A pesar de un avance lento, agotador y costoso para su ejército, Rusia había conseguido sus mayores conquistas en la zona del Donbás. Ahora es Ucrania quien avanza allí, recuperando miles de km² de territorio en cuestión de días.

Las mayores conquistas ucranianas se han producido en el este, alrededor de Járkiv. Según recientes informes británicos de inteligencia, los territorios liberados comprenden alrededor de 3.000 km², aunque es difícil saberlo con exactitud por las continuas batallas y el frenado acceso de periodistas a la primera línea.
Ucrania dice haber capturado ciudades clave e importantes como Izyum y Kupiansk, centros logísticos que usaba Rusia para abastecer a sus tropas en el Donbás.
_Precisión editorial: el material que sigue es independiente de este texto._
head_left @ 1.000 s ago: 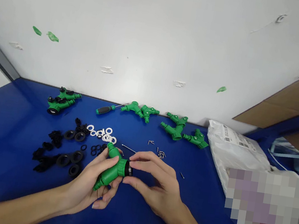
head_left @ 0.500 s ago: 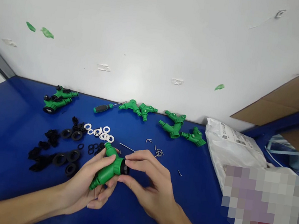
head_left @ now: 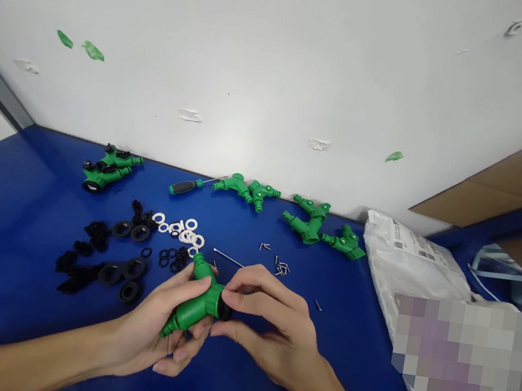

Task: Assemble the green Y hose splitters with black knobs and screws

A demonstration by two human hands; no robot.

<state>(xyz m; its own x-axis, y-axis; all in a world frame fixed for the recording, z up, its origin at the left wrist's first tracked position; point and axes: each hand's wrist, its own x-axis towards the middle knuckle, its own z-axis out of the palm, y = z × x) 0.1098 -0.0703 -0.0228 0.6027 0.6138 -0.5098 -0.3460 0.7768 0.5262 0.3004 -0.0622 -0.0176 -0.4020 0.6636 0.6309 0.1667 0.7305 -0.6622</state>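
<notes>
My left hand (head_left: 146, 330) is closed round a green Y-shaped hose splitter (head_left: 196, 309), thumb on top and fingers beneath. A black threaded collar (head_left: 225, 311) sits at the splitter's single end, partly covered by my fingers. My right hand (head_left: 277, 329) pinches this collar, its fingertips above and thumb below. Just beyond the hands lie small black O-rings (head_left: 172, 255) and white washers (head_left: 187, 235). The thin metal shaft (head_left: 228, 257) of a tool points out from behind my right hand; its other end is hidden.
At the back are green splitters (head_left: 305, 227), a screwdriver (head_left: 184, 187) and splitters with black valves (head_left: 106, 179). Black collars (head_left: 110, 274) and black valve parts (head_left: 97, 235) lie left. Small screws (head_left: 282, 268) are scattered right of centre, beside a white plastic bag (head_left: 380, 266).
The view has shifted slightly, so most things on the table appear farther right. My right fingers have turned a little round the black collar; the left hand keeps its grip.
</notes>
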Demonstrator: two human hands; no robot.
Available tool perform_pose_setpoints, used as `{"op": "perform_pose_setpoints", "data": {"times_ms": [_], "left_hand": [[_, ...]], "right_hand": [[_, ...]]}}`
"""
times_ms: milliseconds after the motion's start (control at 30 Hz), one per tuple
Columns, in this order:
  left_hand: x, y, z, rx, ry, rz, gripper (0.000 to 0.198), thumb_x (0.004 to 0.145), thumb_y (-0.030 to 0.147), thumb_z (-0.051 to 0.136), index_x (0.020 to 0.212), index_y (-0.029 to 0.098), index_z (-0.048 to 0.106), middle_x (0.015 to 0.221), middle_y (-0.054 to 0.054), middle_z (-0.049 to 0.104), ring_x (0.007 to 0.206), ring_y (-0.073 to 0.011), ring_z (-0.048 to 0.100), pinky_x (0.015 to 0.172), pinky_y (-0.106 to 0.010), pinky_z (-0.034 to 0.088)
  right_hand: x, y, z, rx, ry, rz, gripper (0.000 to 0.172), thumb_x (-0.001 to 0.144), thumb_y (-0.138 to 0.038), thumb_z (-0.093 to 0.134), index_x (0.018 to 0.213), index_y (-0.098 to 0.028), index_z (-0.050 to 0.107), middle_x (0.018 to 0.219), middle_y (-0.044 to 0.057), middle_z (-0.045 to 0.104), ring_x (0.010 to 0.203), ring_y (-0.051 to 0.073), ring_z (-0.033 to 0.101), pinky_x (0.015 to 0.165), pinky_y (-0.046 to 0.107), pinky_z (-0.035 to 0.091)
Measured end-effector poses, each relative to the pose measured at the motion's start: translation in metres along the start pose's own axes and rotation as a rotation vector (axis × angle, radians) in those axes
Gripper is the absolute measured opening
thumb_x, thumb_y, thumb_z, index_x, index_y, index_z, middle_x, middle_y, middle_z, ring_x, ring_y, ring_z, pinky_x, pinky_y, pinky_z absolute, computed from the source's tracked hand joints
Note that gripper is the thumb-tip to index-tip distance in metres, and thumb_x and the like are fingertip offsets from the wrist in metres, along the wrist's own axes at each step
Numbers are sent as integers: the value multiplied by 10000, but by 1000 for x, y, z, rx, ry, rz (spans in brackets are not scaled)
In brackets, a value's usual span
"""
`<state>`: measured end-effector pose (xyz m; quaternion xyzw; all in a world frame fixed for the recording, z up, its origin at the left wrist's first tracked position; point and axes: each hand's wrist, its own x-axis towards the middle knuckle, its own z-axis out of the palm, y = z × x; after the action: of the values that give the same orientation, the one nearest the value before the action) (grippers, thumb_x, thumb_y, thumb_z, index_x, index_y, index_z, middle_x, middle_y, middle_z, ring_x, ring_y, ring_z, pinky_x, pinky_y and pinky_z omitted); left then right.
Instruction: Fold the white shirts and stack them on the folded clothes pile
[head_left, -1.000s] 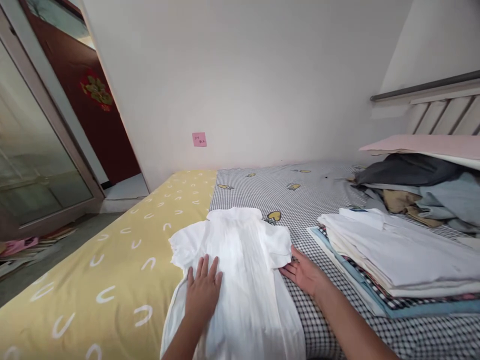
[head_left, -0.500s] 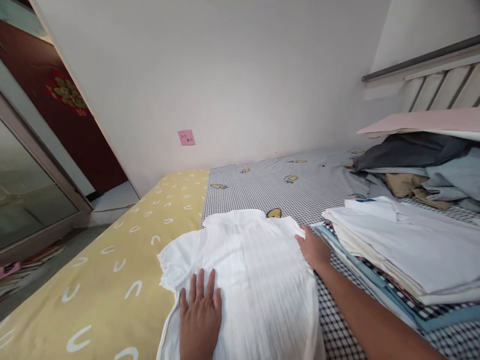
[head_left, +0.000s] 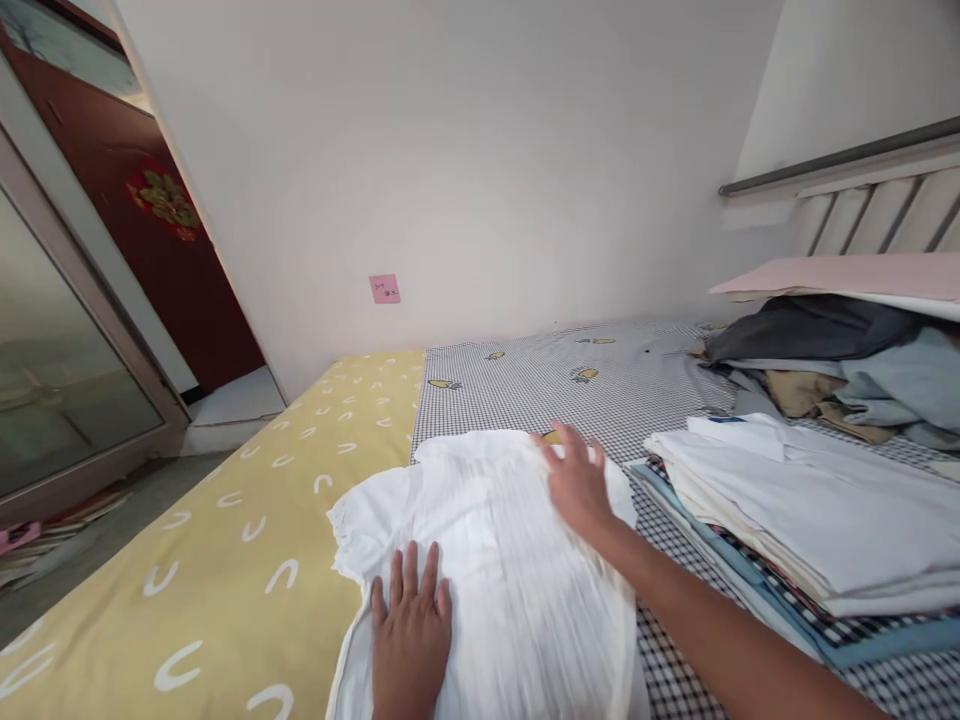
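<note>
A white short-sleeved blouse (head_left: 495,580) lies spread on the bed, its collar toward the wall and its lower end beyond the bottom of the view. On its left half my left hand (head_left: 411,635) rests flat with fingers spread. My right hand (head_left: 579,485) is over the upper right of the blouse, close to the collar and shoulder, fingers apart and holding nothing. Whether its fingertips touch the cloth I cannot tell. To the right of the blouse lies a stack of folded clothes, with a white collared shirt (head_left: 817,500) on top.
The bed has a yellow cover (head_left: 247,590) on the left and a black-and-white checked sheet (head_left: 510,400) with pineapple prints. A heap of grey and tan clothes (head_left: 825,330) sits at the right under a pink board (head_left: 847,275). A white wall (head_left: 480,180) with a pink note (head_left: 385,289) stands behind.
My right hand has let go of the right sleeve and moved left over the blouse toward the collar. The left hand stays flat on the cloth. The view has tilted slightly up.
</note>
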<state>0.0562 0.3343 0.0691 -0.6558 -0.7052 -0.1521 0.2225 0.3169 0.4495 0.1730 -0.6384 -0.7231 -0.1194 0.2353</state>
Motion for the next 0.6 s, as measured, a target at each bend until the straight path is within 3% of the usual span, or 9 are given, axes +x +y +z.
{"op": "perform_pose_setpoints", "data": {"times_ms": [67,133,233,333,467,600], "left_hand": [[0,0,0,8,1,4,506,992,323,360,1477,284,497,1552,-104,481,1451,-353,432,1170,-624,325],[-1,-1,1,11,3,9,508,992,329,356,1483,297,484,1561,-92,470,1454,-348,430,1172,-620,323],[-2,-2,3,11,9,12,514,994,338,350,1495,311,460,1579,-74,448,1470,-326,411,1187,-606,302],[-3,-3,4,8,21,14,517,999,343,337,1503,313,449,1592,-69,432,1488,-316,383,1196,-599,287],[-2,-5,1,-6,-10,19,519,997,345,338,1499,310,463,1583,-68,449,1477,-323,399,1185,-605,303],[-1,-4,-2,-13,-40,7,512,998,346,345,1491,310,478,1570,-67,467,1464,-331,419,1171,-613,326]], "right_hand": [[-14,-41,4,89,-102,-214,616,944,-104,385,1507,-331,493,1674,60,296,1542,315,198,1227,593,48],[-32,-72,16,218,-219,-377,556,1000,-295,431,1545,-405,411,1705,4,227,1555,315,164,1233,589,49],[-51,-84,42,328,-445,-436,568,1005,-573,396,1556,-443,366,1715,-24,182,1569,325,106,1226,626,39],[-40,-55,64,262,-551,-251,594,998,-654,322,1562,-467,335,1703,-51,219,1572,301,108,1226,621,46],[-3,3,78,142,-517,19,600,1025,-591,271,1597,-410,281,1716,-23,174,1575,317,67,1218,629,45],[12,38,81,96,-500,132,603,1033,-569,238,1606,-383,267,1719,-23,160,1572,328,69,1209,650,77]]}}
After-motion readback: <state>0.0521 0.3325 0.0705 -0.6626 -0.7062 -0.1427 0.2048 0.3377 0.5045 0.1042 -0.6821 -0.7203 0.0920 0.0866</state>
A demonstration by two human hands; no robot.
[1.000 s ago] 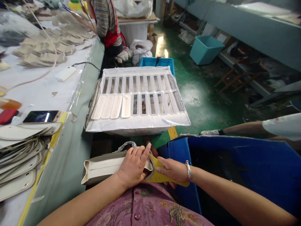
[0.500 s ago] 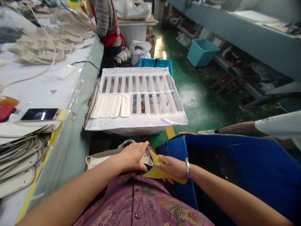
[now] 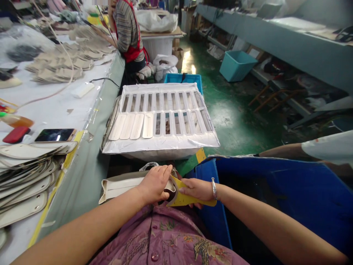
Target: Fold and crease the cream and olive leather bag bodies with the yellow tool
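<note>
Just in front of my body, my left hand (image 3: 156, 184) is closed round the right end of a long cream piece with a grey-brown outer side (image 3: 121, 187). My right hand (image 3: 197, 189) grips a flat yellow piece with a curved edge (image 3: 179, 200), thumb on top. The edge of the yellow piece meets the end of the cream piece beside my left fingers. Part of that contact is hidden by my hand. Beyond them stands a white slotted board (image 3: 165, 141), with several cream strips (image 3: 135, 126) lying on its left front slots.
At left, a workbench (image 3: 79, 162) carries stacked cream panels (image 3: 27, 195), a phone (image 3: 55, 135) and a red case (image 3: 16, 135). A blue bin (image 3: 275, 176) stands at my right, with another person's arm (image 3: 284, 149) behind it. A co-worker (image 3: 128, 33) sits farther off.
The view has shifted slightly, and more of the cream piece shows left of my left hand. Both hands keep their grip, with the yellow piece slightly further left in view.
</note>
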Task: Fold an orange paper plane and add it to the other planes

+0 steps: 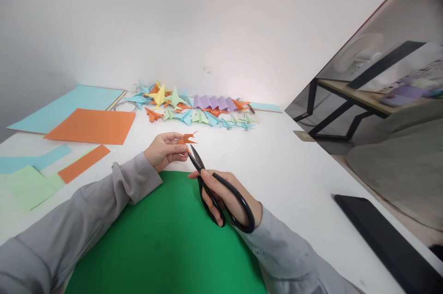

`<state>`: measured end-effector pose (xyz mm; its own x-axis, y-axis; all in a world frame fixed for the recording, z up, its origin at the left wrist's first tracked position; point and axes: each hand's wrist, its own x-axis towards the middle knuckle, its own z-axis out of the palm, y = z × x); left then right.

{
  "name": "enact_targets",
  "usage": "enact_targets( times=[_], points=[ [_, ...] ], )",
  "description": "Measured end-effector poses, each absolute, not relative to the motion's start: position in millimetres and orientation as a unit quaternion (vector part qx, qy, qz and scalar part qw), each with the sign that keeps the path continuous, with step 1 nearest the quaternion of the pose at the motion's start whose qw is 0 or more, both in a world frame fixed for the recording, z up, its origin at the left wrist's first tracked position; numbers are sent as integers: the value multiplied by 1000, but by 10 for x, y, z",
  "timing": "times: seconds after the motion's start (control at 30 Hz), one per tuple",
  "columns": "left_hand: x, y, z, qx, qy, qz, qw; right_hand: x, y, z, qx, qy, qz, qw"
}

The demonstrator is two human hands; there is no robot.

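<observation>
My left hand (164, 150) pinches a small folded orange paper piece (187, 138) above the white table (277, 169). My right hand (226, 197) grips black scissors (216, 190), fingers through the handles, with the blades pointing up and left at the paper. The blade tips sit just under the orange piece. Both hands hover over the far edge of a large green sheet (166, 243) lying in front of me.
A pile of folded paper shapes (194, 107) in several colours lies at the back by the wall. Orange (92, 125) and light blue (69, 105) sheets and paper strips (81, 163) lie at the left. A black flat object (384, 238) rests near the table's right edge.
</observation>
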<state>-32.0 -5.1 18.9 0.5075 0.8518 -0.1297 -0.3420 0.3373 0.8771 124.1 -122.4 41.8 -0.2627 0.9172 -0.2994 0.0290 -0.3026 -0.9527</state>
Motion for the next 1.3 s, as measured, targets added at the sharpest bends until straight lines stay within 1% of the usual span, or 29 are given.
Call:
enact_targets(
  times=[0.3,0.53,0.7,0.87,1.3],
  points=[
    [-359,-35,213,438,304,359,766,1275,-1237,455,-496,-502,623,337],
    [-391,-13,224,455,304,335,767,1263,-1243,438,-497,-508,609,351],
    [-398,-6,237,458,293,326,774,1263,-1247,436,-495,-492,624,352],
    [-399,-9,229,454,294,325,776,1265,-1256,410,-491,-479,638,349],
    [-402,-13,238,458,300,326,771,1242,-1262,417,-495,-493,623,350]
  ],
)
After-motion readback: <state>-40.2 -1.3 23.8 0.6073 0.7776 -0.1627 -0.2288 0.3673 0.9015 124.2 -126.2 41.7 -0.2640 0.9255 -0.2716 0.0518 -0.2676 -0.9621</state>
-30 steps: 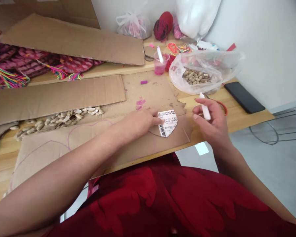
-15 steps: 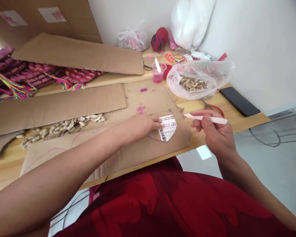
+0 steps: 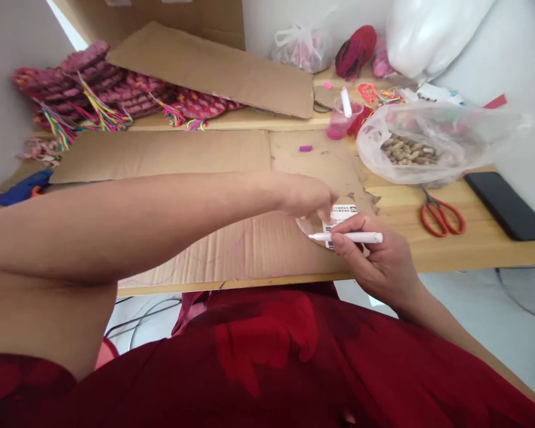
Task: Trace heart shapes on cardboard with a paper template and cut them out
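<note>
My right hand (image 3: 378,255) is closed around a white marker pen (image 3: 361,237). The pen's tip points left and meets the lower left edge of a small rounded cardboard cutout (image 3: 308,225) with a white printed label (image 3: 345,211). My left hand (image 3: 305,195) presses the cutout down with bent, parted fingertips and covers part of it. Beneath lies a large cardboard sheet (image 3: 214,252) with faint purple curved lines. A purple pen cap (image 3: 305,148) rests on the cardboard beyond my left hand.
Red-handled scissors (image 3: 441,215) and a black phone (image 3: 508,205) lie at the right. Behind them sits an open plastic bag of peanuts (image 3: 408,151), beside a plastic cup (image 3: 339,122) holding pink liquid and another pen. Pink woven pieces (image 3: 116,89) and a cardboard strip (image 3: 214,68) lie back left.
My right hand has brought the pen left and down to the cutout's edge. My left fingers have bent over the cutout. The view has shifted left, showing the scissors fully; my left forearm hides the loose peanuts.
</note>
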Available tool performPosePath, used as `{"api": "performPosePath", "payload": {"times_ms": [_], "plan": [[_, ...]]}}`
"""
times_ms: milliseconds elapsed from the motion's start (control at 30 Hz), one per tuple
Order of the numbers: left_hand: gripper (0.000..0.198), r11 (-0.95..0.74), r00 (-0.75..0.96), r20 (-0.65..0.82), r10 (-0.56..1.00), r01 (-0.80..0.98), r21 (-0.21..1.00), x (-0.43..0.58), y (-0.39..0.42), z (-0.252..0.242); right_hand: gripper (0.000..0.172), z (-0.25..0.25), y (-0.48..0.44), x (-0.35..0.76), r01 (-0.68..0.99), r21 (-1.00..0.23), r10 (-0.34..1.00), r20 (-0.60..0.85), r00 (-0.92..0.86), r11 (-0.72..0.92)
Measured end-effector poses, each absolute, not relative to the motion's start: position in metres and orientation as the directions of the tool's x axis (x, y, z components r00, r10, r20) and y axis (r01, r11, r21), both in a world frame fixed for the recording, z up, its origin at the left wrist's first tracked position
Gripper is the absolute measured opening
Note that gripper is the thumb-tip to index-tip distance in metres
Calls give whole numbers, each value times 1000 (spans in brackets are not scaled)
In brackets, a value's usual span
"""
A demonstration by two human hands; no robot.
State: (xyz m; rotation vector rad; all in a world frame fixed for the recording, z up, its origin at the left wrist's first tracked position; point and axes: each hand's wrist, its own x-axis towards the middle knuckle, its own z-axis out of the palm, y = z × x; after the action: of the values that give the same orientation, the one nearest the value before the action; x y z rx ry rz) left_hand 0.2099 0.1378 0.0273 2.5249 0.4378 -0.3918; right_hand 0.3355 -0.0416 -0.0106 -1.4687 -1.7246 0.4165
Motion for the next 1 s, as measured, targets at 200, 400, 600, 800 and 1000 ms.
{"api": "performPosePath", "payload": {"times_ms": [200,400,600,800,1000], "plan": [[38,-896,891,-438,123,289,337,210,126,43,2,-5,-37,333,644,-699,884,461,74,311],[38,-936,918,-361,163,259,238,201,113,35,14,-3,-27,357,107,-960,824,278,493,259],[42,-980,973,-222,68,107,169,192,112,14,34,-20,-15,365,-351,-936,858,-174,483,8],[33,-968,972,-151,180,202,149,192,85,10,40,-28,-21,358,-389,-921,852,-182,491,28],[38,-904,899,-103,425,416,-98,209,37,0,35,-36,-25,354,-371,-923,867,-103,487,99]]}}
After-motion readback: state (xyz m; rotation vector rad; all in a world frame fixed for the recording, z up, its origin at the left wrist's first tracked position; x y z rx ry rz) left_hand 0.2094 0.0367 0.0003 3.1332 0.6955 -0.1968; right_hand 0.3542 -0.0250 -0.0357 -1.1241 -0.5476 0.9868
Solo esas pérdidas suponen un tremendo golpe para el ejército ruso.
Putín está muy confundido y maximizó la fortaleza del ejército ruso al comenzar esta guerra, o estuvo muy mal asesorado.
La derrota de las fuerzas rusas en esta región ha generado un debate público muy duro para Moscú. Periodistas, y comentaristas militares vienen discutiendo que salió mal y se culpa al Ministerio de Defensa por las derrotas.
La difusión pública de las quejas sobre lo que Rusia describe como una «operación militar especial» en Ucrania contrasta fuertemente con el manejo de reveses anteriores, como la pérdida de la Isla de las Serpientes, donde la salida rusa se describió como un gesto de buena voluntad.
Es inusual que se eleven críticas tan duras en un país gobernado de manera autocrática, el portavoz del Kremlin, Dmitry Peskov, dijo que «no había discusión sobre esto por ahora». Cuando se le preguntó acerca de las críticas sobre la operación en Ucrania, dijo que eran propias del «pluralismo», y agregó que los rusos apoyan al presidente Vladimir Putin y sus decisiones, pero advirtió que había un límite para las críticas.
El portavoz aceptó que hubieran otros puntos de vista críticos, pero aclaró que deben mantenerse dentro del marco de la ley. Pero hay una línea muy fina, y “hay que tener mucho cuidado aquí”, advirtió Peskov.
¿Que estará pensando Putín en estos momentos, cuando el Dios de la guerra le es adverso? ¿Pensará en una guerra total, utilizando armamento nuclear?, como manifestó en algún momento. Bien sabe él, que esto significaría una hecatombe universal y su propia destrucción. No creemos que llegue a tanto. Y ojalá que en esto no nos equivoquemos.